Ekonomi Reformları” başlığıyla yapılan açıklamalar, piyasaların stresini düşürmeye yardımcı olacak sözel hedefleri içermektedir. Ancak, birçoğu geçmişte defalarca vaat edilmiş olan bu sözel hedeflere, ne zaman ve nasıl ulaşılacağına ilişkin yoğun tereddütler bulunmaktadır.

• “Ekonomi Reformları” nın hedeflerine ulaşmak için gerekli olan önlemlerin belirsiz bırakılması, sayısal hedeflere dönüştürülmemiş olması tereddütleri daha da artırmaktadır.

• Sağlıklı ve güçlü kamu maliyesi için, gelir ve harcama kalemleri ile kamusal borçlanma üzerinde kısa ve orta vadeli analitik modelleme alternatifleri sayısal olarak ortaya konulamamış olması toplumsal duyarlılığın harekete geçmesini önlemiş, tüketici ve yatırımcı güveninde heyecanlanma sağlayamamıştır.

• Açıklanan paketin, Türkiye ekonomisinin hukuk ve eğitime ilişkin ana sorunlarını kapsam dışında bırakması reform beklentilerini sonuçsuz bırakmıştır: Serbest rekabet koşullarına ve mülkiyet haklarına müdahale edilmesini önleyecek hukuksal dönüşümlere, kurum bağımsızlıklarında oluşan gerilemelerin düzeltilmesine, uluslararası ekonomilerle entegrasyonu hızlandıracak adımlara, iş gücü bilgi ve becerisini artırıcı eğitim sistemine ve genel olarak ekonominin hukuksal altyapısına ilişkin değişim ve dönüşüm ihtiyaçlarıyla doğrudan veya dolaylı olarak hiçbir ilişkisi bulunmamaktadır.

• “Ekonomi Reformları” olarak açıklanan paketin; Türkiye ekonomisinin üretim, bölüşüm ve tüketim süreçlerini bozan faktörlere yönelik yapısal veya yüzeysel hiçbir öngörüsü ve yaklaşımı barındırmamaktadır: Ekonomi Reformların, Türkiye ekonomisinin üretim, bölüşüm ve tüketim süreçlerini bozan, enflasyon, TL’nin dış değerindeki istikrarsızlık, faiz, kamu-özel dengesi gibi temel problemlere ilişkin yapısal veya yüzeysel hiçbir öngörüsü ve yaklaşımı bulunmamaktadır.

• Türkiye ekonomisinin potansiyel büyümesini son yirmi yıldır aşağı çeken faktör verimliliğindeki gerilemeleri giderecek dönüşüm ve önlem uygulamaları bu pakette yer bulamamıştır.

• Ekonomik büyümenin Garanti Fonu uygulamalarıyla borçlanmaya ve krediye dayalı üretim artışıyla sağlanacağı şeklindeki devam eden sağlıksız paradigma, “Ekonomi Reformları” olarak yapılan bu açıklamaların da ana fikri olmaya devam etmiştir.
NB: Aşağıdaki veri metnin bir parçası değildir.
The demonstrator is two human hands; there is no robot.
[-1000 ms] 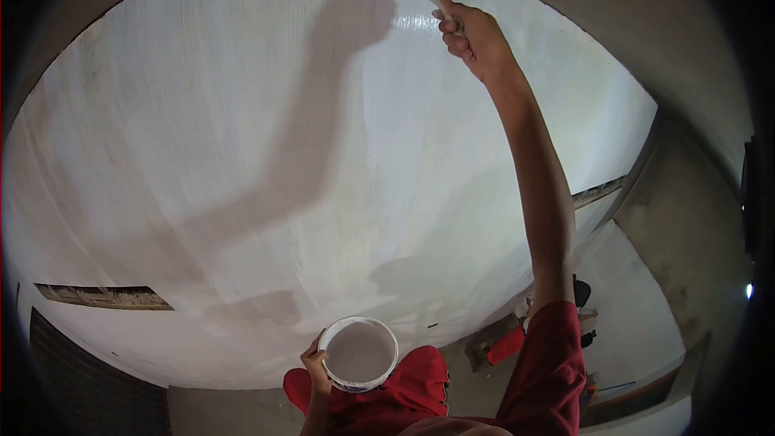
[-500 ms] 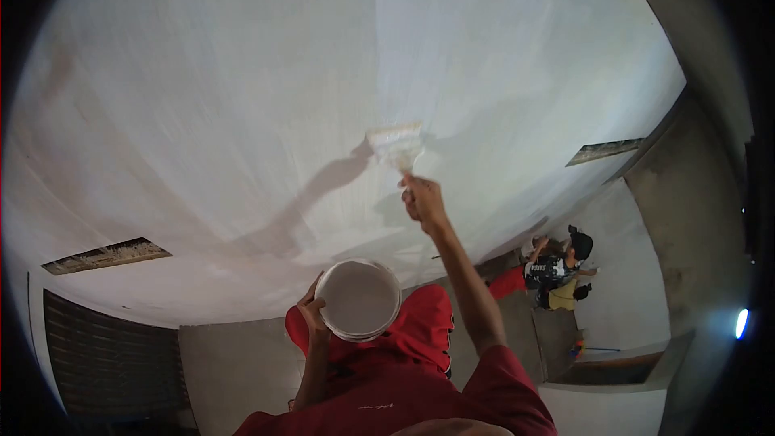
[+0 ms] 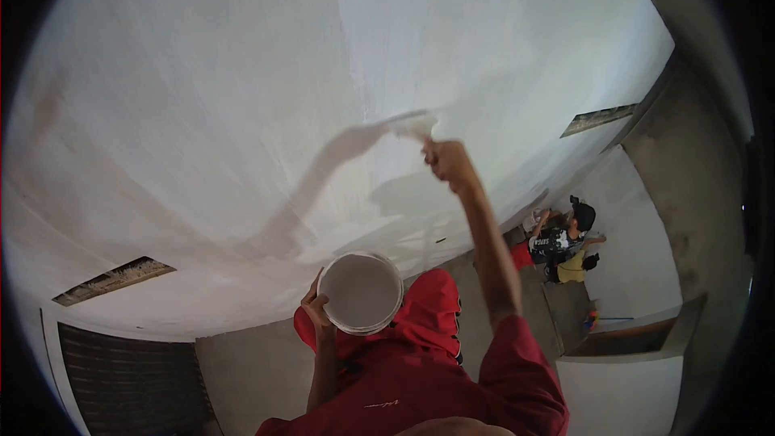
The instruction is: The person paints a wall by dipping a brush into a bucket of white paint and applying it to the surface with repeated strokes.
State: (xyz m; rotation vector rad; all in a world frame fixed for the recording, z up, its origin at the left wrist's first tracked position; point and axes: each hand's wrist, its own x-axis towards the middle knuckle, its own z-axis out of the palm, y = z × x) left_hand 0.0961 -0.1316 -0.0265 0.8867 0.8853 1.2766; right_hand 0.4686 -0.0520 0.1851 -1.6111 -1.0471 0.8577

Bu kapsamda, özel sektörün sermaye piyasaları araçlarının ihraçlarına garanti verilmesi serbest piyasa prensiplerine uygun değildir.

• “Ekonomi Reformları” açıklamalarında; komisyon, kurul, komite, başkanlık, gözetim, denetim gibi yeniden kurulacağı açıklanan organizasyon ve kadrolar, ekonomi bürokrasisinin serbest rekabeti bozucu müdahale potansiyelini daha da artıracaktır.
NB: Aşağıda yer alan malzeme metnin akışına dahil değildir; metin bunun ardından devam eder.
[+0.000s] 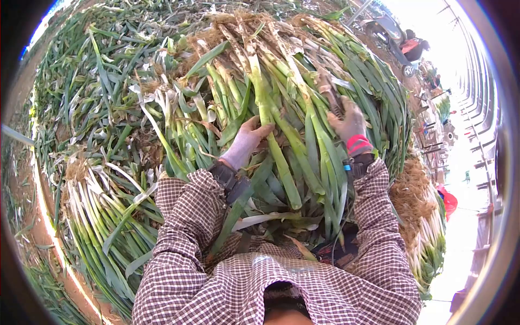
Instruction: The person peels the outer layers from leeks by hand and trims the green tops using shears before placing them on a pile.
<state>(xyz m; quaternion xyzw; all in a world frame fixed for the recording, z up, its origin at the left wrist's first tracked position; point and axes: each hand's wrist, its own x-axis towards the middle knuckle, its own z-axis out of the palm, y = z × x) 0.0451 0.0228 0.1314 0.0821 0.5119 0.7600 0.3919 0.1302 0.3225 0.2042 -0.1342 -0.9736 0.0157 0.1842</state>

• Türk bankacılık sektörünün kurumsal altyapısı global kriterlere göre şekillenmiş olmasına ve yıllardır “Kredi Yaşam Döngüsü” nün etkin bir şekilde kullanılmasına rağmen “Ekonomi Reformları” açıklamalarında “Kredi Yaşam Döngüsü” modelinin uygulanacağının hedeflenmesi var olanın tekrarı olmuştur: Türk bankacılık sisteminde, kredi kullanım nedenleri, kredibilite ölçümleri, teminatlandırma ve vadelendirme biçimleri, geri ödeme koşul ve kaynakları, erken uyarı sistemleri oldukça sağlıklı işlemektedir. Dolayısıyla kredi yaşam döngüsü zaten uygulanmaktadır. Bankacılık sistemin sağlıklı ve uluslararası standartlara uygun olarak işleyen kredi yaşam döngüsü özellikle son yıllarda bizzat bürokrasinin dışsal baskılarıyla uygulanması zorlaştırılmıştır. Bürokrasi baskısı ortadan kalktıkça var olan bu sistem sağlıklı olarak çalışmaya devam edecektir.
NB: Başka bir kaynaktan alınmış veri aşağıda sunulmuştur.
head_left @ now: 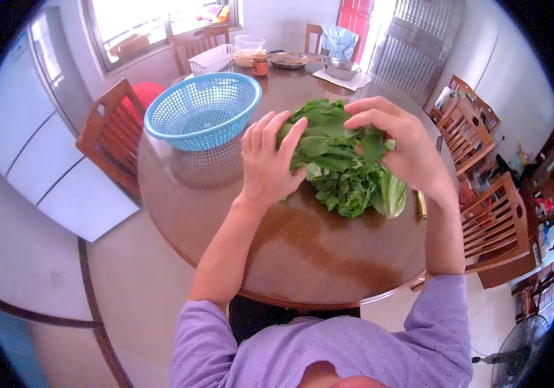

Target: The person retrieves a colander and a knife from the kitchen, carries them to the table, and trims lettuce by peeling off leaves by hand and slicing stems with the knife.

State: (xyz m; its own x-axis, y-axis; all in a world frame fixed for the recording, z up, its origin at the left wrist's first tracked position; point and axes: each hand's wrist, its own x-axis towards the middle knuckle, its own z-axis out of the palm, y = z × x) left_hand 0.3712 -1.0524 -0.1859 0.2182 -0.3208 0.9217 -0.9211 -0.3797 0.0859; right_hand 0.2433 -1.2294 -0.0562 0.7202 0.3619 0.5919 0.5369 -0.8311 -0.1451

• Bankacılık sisteminin aktif kalitesini artırmak amacına ilişkin ihtiyaç duyulacak kaynağın ve mali yükün boyutlarının ortaya çıkartılması için, öncelikle bankacılık kesiminin aktif kalitesinin seviyesini belirleyen verilere erişim serbestisi ve şeffaflık gerekmektedir.

• İşgücü piyasasının elastikiyetinin artırılmasına, vergi adaletinin ve kamusal harcama şeffaflığın artırılmasına, büyük kamu projelerinde ve genel olarak kamusal yatırımlarda toplumsal onay ve mutabakatın ön koşul olarak aranılmasına ilişkin herhangi bir model ve öneri kurgulanmamıştır.

• Salgın sonrasına ortaya çıkan ekonomik ortama özgü hiçbir yenilikçi uygulama önerilmemiştir.

• Bazı gelir gruplarının topluca gelir vergisinden ve beyanından muaf tutulması, vergileme genel ilkeleriyle uyumsuz ve mali durumla çelişkilidir. Toplu vergi muafiyeti sağlama yerine, daha başlangıçta miktarı ve zamanı belirlenerek direkt gelir desteği sağlanması toplumsal paylaşımda şeffaflığı ve bilinir olmayı artıracaktır.